Part 4 of the Tumult series. ← Part 3: Built-In Proof: Native Observability
Extensibility is where chaos engineering platforms have historically been most limiting. You want to inject a fault specific to your infrastructure — say, a Kafka broker partition or a Redis cache flush — and you find yourself either writing a complex Python extension, relying on a community plugin that is two years out of date, or resorting to shell scripts bolted to the side of your experiment definition.

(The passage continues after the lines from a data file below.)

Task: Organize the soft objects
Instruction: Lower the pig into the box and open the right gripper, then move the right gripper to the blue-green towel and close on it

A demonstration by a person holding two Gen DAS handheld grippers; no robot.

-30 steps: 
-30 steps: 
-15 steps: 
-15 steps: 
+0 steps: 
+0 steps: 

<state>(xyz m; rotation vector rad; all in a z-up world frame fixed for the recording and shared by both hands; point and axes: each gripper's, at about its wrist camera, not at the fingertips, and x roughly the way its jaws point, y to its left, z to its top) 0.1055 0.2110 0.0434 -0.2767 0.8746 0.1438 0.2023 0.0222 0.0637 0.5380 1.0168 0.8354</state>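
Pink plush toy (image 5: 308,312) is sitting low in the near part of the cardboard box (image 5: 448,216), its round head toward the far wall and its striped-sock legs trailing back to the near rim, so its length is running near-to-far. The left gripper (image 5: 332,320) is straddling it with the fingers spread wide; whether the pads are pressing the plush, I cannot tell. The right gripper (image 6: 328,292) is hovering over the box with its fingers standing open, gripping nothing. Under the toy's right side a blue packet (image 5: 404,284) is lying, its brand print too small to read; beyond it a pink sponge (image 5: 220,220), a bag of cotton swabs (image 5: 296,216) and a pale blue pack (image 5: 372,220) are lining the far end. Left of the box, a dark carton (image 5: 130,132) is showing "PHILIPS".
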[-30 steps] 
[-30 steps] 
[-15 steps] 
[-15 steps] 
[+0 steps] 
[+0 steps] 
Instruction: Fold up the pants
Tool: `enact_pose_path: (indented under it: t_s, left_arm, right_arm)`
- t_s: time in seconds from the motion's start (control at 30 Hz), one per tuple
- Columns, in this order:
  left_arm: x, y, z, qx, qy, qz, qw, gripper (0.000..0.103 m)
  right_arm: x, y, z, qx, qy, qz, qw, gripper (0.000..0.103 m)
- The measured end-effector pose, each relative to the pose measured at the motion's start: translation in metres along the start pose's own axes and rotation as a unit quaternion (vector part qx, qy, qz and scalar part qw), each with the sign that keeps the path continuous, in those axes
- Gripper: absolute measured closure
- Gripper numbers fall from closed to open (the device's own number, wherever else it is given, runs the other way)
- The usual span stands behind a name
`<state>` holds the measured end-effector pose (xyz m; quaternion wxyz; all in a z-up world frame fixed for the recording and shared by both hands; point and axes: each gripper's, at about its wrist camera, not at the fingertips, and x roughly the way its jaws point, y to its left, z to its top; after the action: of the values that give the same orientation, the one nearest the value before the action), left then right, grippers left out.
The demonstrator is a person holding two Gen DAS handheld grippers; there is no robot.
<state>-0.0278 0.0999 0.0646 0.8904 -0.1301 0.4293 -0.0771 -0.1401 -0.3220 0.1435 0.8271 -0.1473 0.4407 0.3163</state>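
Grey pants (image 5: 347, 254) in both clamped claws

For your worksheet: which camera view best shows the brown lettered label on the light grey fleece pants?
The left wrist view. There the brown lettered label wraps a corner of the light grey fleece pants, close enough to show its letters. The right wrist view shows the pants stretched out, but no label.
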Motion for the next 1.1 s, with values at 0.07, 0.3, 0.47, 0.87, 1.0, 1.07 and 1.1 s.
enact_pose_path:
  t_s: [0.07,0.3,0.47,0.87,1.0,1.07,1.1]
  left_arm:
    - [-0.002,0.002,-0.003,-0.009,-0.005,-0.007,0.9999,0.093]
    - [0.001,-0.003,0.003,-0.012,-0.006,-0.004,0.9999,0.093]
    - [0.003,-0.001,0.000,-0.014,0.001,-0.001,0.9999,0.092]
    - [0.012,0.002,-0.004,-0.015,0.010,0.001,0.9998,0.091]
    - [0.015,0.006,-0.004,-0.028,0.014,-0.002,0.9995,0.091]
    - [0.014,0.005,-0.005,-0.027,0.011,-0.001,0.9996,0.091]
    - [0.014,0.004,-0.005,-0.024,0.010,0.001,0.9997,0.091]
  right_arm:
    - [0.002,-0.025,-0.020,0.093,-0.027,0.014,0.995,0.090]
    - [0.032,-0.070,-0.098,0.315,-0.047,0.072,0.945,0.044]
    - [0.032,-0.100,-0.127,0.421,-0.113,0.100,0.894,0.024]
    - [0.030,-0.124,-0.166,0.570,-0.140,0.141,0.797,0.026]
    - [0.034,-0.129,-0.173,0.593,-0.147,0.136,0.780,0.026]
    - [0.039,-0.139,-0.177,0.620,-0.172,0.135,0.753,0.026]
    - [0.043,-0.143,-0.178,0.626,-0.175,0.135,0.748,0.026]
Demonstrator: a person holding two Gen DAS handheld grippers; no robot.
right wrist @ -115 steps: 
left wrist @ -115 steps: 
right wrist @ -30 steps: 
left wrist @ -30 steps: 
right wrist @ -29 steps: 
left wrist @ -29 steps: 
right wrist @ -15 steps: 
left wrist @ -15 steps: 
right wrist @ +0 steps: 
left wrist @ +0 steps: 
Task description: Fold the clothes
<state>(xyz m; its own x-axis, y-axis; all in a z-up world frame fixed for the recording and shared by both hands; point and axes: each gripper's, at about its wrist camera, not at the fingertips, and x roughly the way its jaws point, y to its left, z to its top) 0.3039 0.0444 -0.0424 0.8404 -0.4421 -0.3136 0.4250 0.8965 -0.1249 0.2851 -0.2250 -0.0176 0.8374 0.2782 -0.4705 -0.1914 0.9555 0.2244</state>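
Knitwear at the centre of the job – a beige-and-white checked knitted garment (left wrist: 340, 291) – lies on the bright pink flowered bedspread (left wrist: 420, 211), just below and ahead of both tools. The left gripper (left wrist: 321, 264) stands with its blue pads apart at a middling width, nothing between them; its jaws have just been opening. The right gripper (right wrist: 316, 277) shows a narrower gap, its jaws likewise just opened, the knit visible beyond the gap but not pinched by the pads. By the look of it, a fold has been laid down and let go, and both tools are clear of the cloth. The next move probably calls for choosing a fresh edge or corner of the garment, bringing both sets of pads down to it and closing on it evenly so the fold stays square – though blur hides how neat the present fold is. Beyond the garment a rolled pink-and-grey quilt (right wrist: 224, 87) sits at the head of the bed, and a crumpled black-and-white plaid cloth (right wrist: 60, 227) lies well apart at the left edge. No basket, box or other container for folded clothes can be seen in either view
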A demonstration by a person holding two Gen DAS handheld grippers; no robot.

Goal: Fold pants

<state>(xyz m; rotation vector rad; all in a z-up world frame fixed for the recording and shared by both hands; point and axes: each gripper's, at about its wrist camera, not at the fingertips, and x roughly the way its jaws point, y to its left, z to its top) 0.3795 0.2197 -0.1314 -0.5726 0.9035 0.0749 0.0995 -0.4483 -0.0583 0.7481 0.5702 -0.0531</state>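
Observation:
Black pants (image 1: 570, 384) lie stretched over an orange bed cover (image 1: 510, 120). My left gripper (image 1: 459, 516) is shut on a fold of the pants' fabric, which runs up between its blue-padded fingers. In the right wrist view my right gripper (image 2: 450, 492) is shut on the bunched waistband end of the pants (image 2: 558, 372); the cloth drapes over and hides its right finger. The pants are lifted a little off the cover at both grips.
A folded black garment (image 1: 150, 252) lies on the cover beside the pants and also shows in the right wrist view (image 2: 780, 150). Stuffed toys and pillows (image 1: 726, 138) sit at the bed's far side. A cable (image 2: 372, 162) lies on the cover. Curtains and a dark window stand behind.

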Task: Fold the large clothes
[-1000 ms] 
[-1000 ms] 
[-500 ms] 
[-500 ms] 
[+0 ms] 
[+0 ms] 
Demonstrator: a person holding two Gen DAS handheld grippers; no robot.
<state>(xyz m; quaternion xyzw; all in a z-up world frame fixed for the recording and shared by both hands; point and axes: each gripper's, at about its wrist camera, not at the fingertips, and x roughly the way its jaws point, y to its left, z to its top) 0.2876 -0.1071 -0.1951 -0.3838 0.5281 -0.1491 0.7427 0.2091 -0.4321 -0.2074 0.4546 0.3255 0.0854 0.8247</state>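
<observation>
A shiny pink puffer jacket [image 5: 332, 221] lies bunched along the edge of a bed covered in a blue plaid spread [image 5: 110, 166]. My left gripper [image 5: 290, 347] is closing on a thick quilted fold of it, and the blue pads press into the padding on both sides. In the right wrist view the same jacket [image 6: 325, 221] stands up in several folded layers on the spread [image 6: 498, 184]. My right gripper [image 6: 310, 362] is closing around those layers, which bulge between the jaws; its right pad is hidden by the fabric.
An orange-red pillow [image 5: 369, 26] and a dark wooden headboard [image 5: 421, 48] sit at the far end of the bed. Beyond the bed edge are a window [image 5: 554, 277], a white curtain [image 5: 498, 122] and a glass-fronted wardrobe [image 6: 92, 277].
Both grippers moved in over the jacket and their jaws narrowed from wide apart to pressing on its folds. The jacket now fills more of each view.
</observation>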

Tumult approaches this differently. The plugin system has two layers: script plugins that anyone can write, and native Rust plugins that integrate deeply with SDKs. You choose the right layer for your use case, and the engine handles the rest.
Two Layers, One Interface
From the experiment definition’s perspective, a script plugin and a native plugin look identical:
# Using a native Rust plugin (tumult-kubernetes)
- name: delete-api-pod
activity_type: action
provider:
type: native
plugin: tumult-kubernetes
function: delete_pod
arguments:
namespace: production
name: api-server-7b8c9d-xk2p1
# Using a script plugin (tumult-network)
- name: inject-latency
activity_type: action
provider:
type: process
path: plugins/tumult-network/actions/add-latency.sh
env:
TUMULT_INTERFACE: eth0
TUMULT_DELAY_MS: "200"
TUMULT_JITTER_MS: "20"
The experiment author does not need to know whether the plugin is compiled Rust or a bash script. The engine executes both, captures stdout/stderr, records timing, and emits OTel spans with identical structure. The journal entry for a script action and a native action are indistinguishable.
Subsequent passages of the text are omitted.